En politique ces tendances ont eu aussi leurs traductions avec la stratégie de conquête des pouvoirs à la base (« des Lip par millier ») sur différents fronts sociaux (les luttes des femmes, des jeunes et étudiants, des gays et lesbiennes, des sans papier, des sans logement, des chômeurs et des précaires… ). Cette stratégie fait souvent l’impasse sur les articulations nécessaires entre les luttes sociales et politiques pour la transformation sociale. Impuissante à changer la donne, elle s’est parfois retournée contre ses protagonistes, isolés, sans perspective syndicale ou sans projet politique. Le néolibéralisme a su parfois phagocyter et pervertir cette démarche dans une modernisation des rapports sociaux. La prédominance du marché et des politiques de l’offre semble devoir s’imposer dans les têtes des élites et des gouvernants en écho à cette critique diffuse de l’Etat et du modèle républicain de régulation économique et sociale. La machine à exclure s’est délestée d’un arsenal protecteur (assouplissement du droit du licenciement, dérèglementation au profit du contrat, organisation flexible, remise en cause du système de retraites par répartition, etc.) quand, dans le même temps, de nouvelles protections ont pu être instituées ou revendiquées. La critique de la société de consommation s’est accompagnée d’une explosion sans précedent de la sphère marchande dans une société de marché inégalitaire et source d’exclusions.

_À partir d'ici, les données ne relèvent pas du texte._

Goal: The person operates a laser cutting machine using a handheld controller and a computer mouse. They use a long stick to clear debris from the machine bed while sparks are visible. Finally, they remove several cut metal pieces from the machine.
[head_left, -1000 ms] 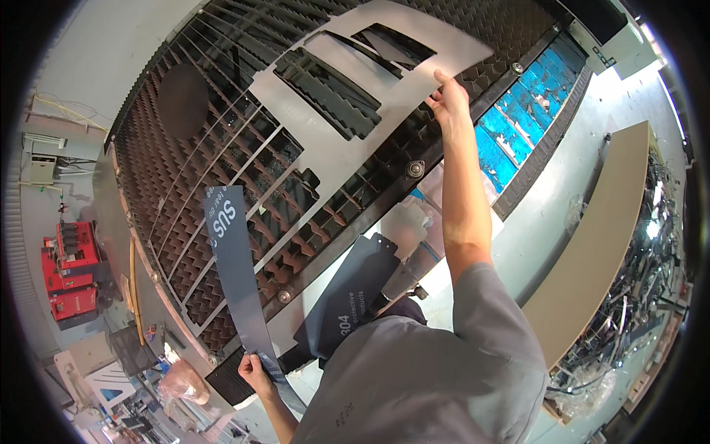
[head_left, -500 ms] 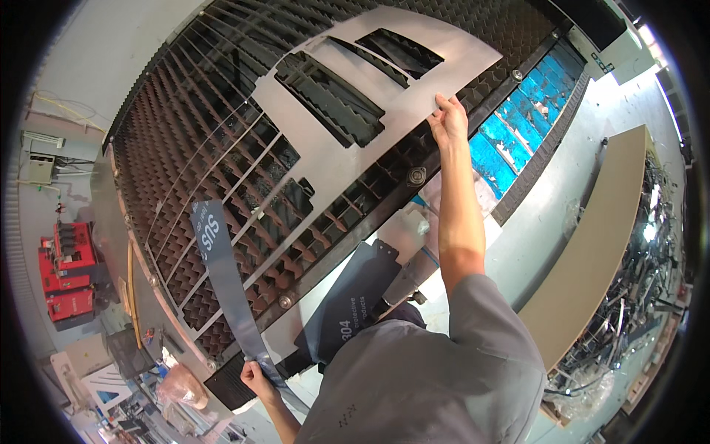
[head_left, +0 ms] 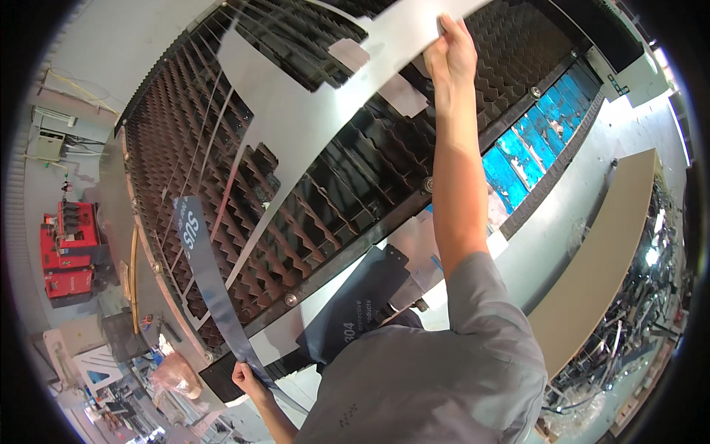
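Note:
My right hand (head_left: 452,53) grips the near edge of a large silvery metal sheet (head_left: 296,126) with big cut-out openings, its thumb on top. The sheet is tilted, raised at that edge above a bed of dark toothed slats (head_left: 310,259). Two small flat metal pieces lie on the slats: one piece (head_left: 349,61) shows through an opening, the other piece (head_left: 403,95) beside the sheet's near edge. At the lower left my left hand (head_left: 245,377) is closed on a long narrow strip (head_left: 214,281) covered in dark printed film. The strip's far end reaches over the slats.
A dark film-covered plate (head_left: 359,303) sits near my body, at the bed's front rail. Blue panels (head_left: 518,159) line the bed's right side. Further right, a tan-edged bin (head_left: 592,251) holds metal scrap. Red machines (head_left: 70,251) stand at the far left.
My right hand has moved up and away, lifting the sheet off the slats. Small cut pieces now show on the bed beneath it. The left hand and strip have shifted slightly left.

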`<state>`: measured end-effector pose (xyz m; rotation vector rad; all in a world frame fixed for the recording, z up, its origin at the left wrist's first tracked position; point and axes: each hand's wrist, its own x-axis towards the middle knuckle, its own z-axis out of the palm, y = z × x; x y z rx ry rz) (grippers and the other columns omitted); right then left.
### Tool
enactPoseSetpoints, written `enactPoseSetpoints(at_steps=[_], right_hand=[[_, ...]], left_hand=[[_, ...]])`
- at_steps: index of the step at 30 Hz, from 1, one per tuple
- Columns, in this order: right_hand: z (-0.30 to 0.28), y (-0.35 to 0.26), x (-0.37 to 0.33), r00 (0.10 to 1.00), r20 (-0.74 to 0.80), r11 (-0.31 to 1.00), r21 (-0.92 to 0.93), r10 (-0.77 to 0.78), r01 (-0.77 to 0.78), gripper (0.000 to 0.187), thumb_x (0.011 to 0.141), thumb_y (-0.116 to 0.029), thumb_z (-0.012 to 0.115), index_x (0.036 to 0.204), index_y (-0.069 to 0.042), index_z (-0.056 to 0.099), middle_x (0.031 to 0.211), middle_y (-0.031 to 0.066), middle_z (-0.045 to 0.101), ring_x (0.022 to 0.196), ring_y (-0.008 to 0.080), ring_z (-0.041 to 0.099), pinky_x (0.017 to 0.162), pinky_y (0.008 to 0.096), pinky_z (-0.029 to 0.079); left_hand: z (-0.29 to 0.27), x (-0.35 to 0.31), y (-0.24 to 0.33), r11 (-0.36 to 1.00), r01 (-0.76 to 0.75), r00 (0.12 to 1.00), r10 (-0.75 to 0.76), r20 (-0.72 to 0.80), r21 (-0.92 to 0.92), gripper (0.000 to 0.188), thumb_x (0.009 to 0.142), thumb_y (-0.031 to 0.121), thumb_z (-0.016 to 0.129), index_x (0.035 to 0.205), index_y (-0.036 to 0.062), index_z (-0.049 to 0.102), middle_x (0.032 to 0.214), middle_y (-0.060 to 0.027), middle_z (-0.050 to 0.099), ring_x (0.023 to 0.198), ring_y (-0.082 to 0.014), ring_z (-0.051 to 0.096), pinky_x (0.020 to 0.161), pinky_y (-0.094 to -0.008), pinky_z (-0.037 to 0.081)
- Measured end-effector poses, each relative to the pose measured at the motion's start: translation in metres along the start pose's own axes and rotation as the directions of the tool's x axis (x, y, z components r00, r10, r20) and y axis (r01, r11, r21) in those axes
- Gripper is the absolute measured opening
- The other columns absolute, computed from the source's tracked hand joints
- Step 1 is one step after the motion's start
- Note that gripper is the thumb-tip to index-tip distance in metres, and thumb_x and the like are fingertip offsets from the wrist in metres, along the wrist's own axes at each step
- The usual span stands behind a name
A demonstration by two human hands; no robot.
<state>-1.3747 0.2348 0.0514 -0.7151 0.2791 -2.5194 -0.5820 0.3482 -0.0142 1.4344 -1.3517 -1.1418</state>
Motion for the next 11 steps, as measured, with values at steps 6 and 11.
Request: enactPoseSetpoints(at_steps=[6, 11], right_hand=[[0.02, 0.095, 0.138, 0.954, -0.086, 0.943, -0.151, 0.286, -0.296, 0.053, 0.099, -0.024, 0.071, 0.136, 0.01, 0.054, 0.13, 0.0239, 0.063, 0.121, 0.033, 0.061, 0.105, 0.048, 0.052], [-0.019, 0.11, 0.106, 0.949, -0.225, 0.459, -0.883, -0.223, -0.102, 0.072, 0.092, -0.039, 0.077, 0.135, 0.015, 0.056, 0.128, 0.0267, 0.069, 0.124, 0.0323, 0.065, 0.103, 0.042, 0.052]], left_hand=[[-0.022, -0.001, -0.01, 0.998, 0.043, 0.998, -0.045, -0.052, -0.036, 0.037, 0.106, 0.025, 0.06, 0.075, 0.0136, 0.045, 0.068, 0.0077, 0.044, 0.06, -0.0042, 0.037, 0.054, -0.0244, 0.03], [-0.017, 0.01, -0.023, 1.0, -0.014, 0.997, 0.013, -0.08, -0.013, 0.037, 0.107, 0.035, 0.059, 0.077, 0.0166, 0.048, 0.058, 0.0059, 0.047, 0.045, -0.0045, 0.044, 0.04, -0.0224, 0.034]])
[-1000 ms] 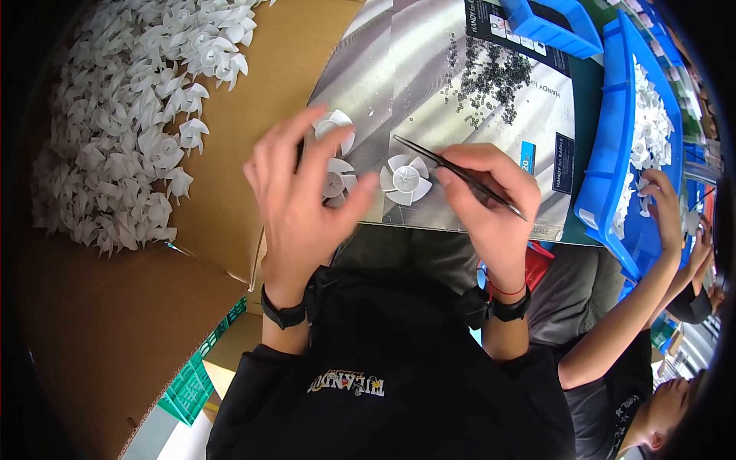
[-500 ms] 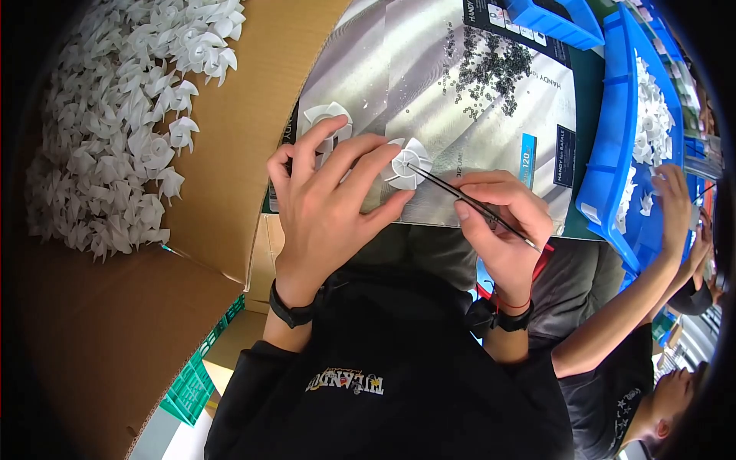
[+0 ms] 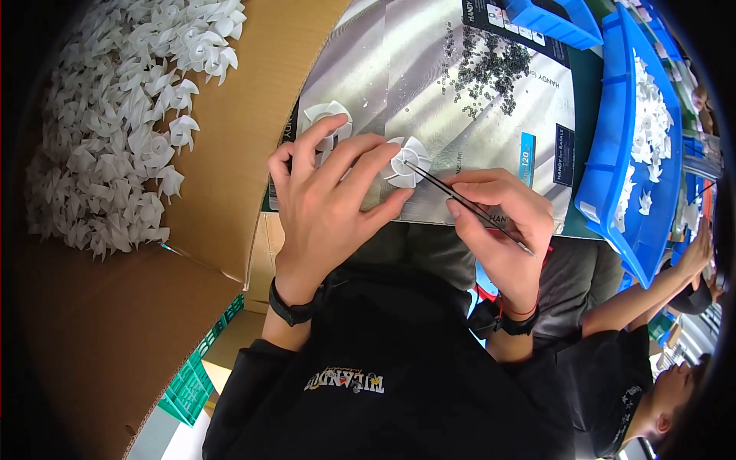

Ce puissant mouvement de libéralisation explique l’entreprise de lliquidation des   institutions démocratiques : citoyenneté, République, Etat social, Etat-nation. Ces institutions sont pourtant  le legs de la gauche républicaine attachée à la démocratie politique, économique et sociale. Quant au formidable effort de désidéologisation du marxisme, désencombré de la vulgate stalinienne, il est  vilipendé par des idéologues repentis de leur effroyable orthodoxie d’hier, aujourd’hui véritables maîtres de la pensée unique. Ce renouvellement de la pensée socialiste offrit pourtant des clefs à la compréhension du monde actuel, complétant utilement les grilles d’analyse marxiste de l’exploitation économique : le phénomène de domination idéologique au travers des écrits d’un Gramsci réhabilité et retrouvé; l’analyse de l’Etat et des rapports de classe dans l’oeuvre de Nicos Poulantzas; la question nationale dans l’austro-marxisme d’Otto Bauer… Le CERES a grandement contribué à ce réveil de la pensée politique critique dans les années soixante dix avant de mettre au coeur de sa perspective socialiste et républicaine la pensée de Jaurès si féconde et toujours  incontournable.

Du gauchisme, privé de repères intellectuels pertinents et coupés des couches populaires, à la deuxième gauche, le pas fut vite franchi par les esprits favorables à cette liquidation d’une pensée critique au profit d’un élan messianique hérité du vieux fonds chrétien social. On sait ce qu’il advint de la CFDT recentrée ou du rocardisme, pour ne prendre que ces deux figures emblématiques de la nouvelle gauche dite aussi américaine. Sans doute trop schématisé ici,  ce glissement explique la mutation d’une importante fraction des intellectuels issus du gauchisme vers une acceptation des contraintes imposées par la mondialisation libérale. D’où l’évolution naturelle de nos gauchistes vers le centrisme. Car, si l’on devait chercher le trait commun à tous nos recentrés, ce serait peut être celui de leur jeunesse fascinée par le mouvement de mai. Chacun comprendra en quoi le ségolisme (1), ni gauchiste ni centriste, peut être un jalon utile dans la mutation républicaine et sociale d’une gauche à la croisée des chemins.

Xavier DUMOULIN

(1) La référence au « ségolisme » doit être située dans le contexte de la campagne présidentielle de 2007 – billet du 15 avril 2007.